Adams David, Cauquil Cécile, Labeyrie Céline
aService de Neurologie, CHU Bicêtre, Assistance Publique - Hôpitaux de Paris bNational Reference Center for Familial Amyloid Poyneuropathy, Le Kremlin Bicêtre cINSERM U1195 dUniversité Paris Sud, Orsay eFILNEMUS, Marseille, France.
Curr Opin Neurol. 2017 Oct;30(5):481-489. doi: 10.1097/WCO.0000000000000476.

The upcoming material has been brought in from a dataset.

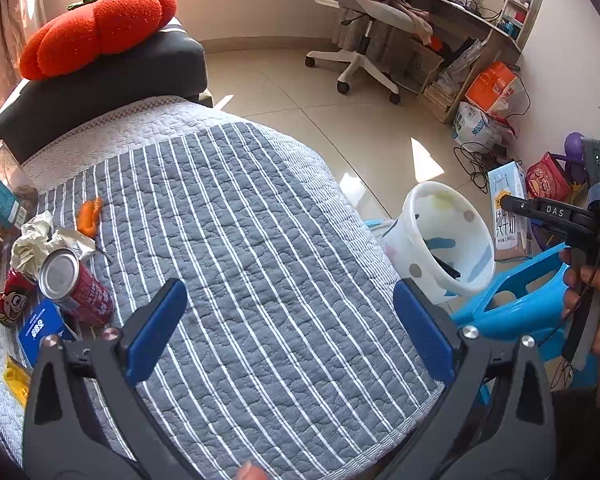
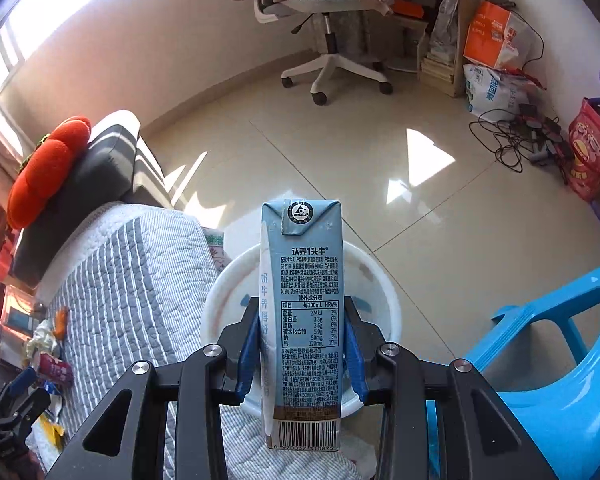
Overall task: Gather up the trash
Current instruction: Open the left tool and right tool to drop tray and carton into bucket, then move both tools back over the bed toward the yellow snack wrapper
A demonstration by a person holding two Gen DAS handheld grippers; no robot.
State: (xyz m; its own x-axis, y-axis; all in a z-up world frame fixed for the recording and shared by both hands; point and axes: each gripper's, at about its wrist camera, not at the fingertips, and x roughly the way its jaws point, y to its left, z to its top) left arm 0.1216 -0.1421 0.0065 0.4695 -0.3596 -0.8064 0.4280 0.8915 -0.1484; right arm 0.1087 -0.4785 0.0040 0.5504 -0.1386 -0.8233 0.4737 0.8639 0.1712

Transthyretin familial amyloid polyneuropathy is the most disabling hereditary polyneuropathy of adult onset because of a point mutation of transthyretin gene. This review updates our knowledge about natural history of the disease, phenotypes, diagnosis tools for small and large fibers involvement, expert's consensus for both symptomatic and asymptomatic follow-up, and treatment's research.
Access to TTR gene sequencing permit diagnosis and first reports of the disease in nonendemic countries (EU countries, United States, China, India). Most studies showed a more severe natural history of the neuropathy in nonendemic countries. First European consensus for management has been established. New long-term results allow selection of best candidates for liver transplantation based on phenotype and cardiac involvement. Multimodal evaluation of small fiber neuropathy and resonance magnetic neurography are under development. New results are available for long-term effect of tafamidis in late-onset patients. TTR gene silencing drugs are subject to phase 3 clinical trials.
New methods for the evaluation of the disease are being developed. The TTR gene silencing strategy will be available by the end of 2017.
由于转甲状腺素蛋白基因的点突变,转甲状腺素蛋白家族性淀粉样多神经病是成年期最致残的遗传性多神经病。本综述更新了我们关于该疾病自然史、表型、大小纤维受累的诊断工具、有症状和无症状随访的专家共识以及治疗研究方面的知识。
通过转甲状腺素蛋白(TTR)基因测序能够在非流行国家(欧盟国家、美国、中国、印度)诊断并首次报告该疾病。大多数研究表明在非流行国家神经病的自然史更为严重。已建立首个欧洲管理共识。新的长期结果使得能够根据表型和心脏受累情况选择肝移植的最佳候选者。小纤维神经病的多模式评估和磁共振神经成像正在研发中。关于tafamidis对晚发型患者的长期疗效有了新结果。TTR基因沉默药物正在进行3期临床试验。
正在研发评估该疾病的新方法。TTR基因沉默策略将于2017年底可用。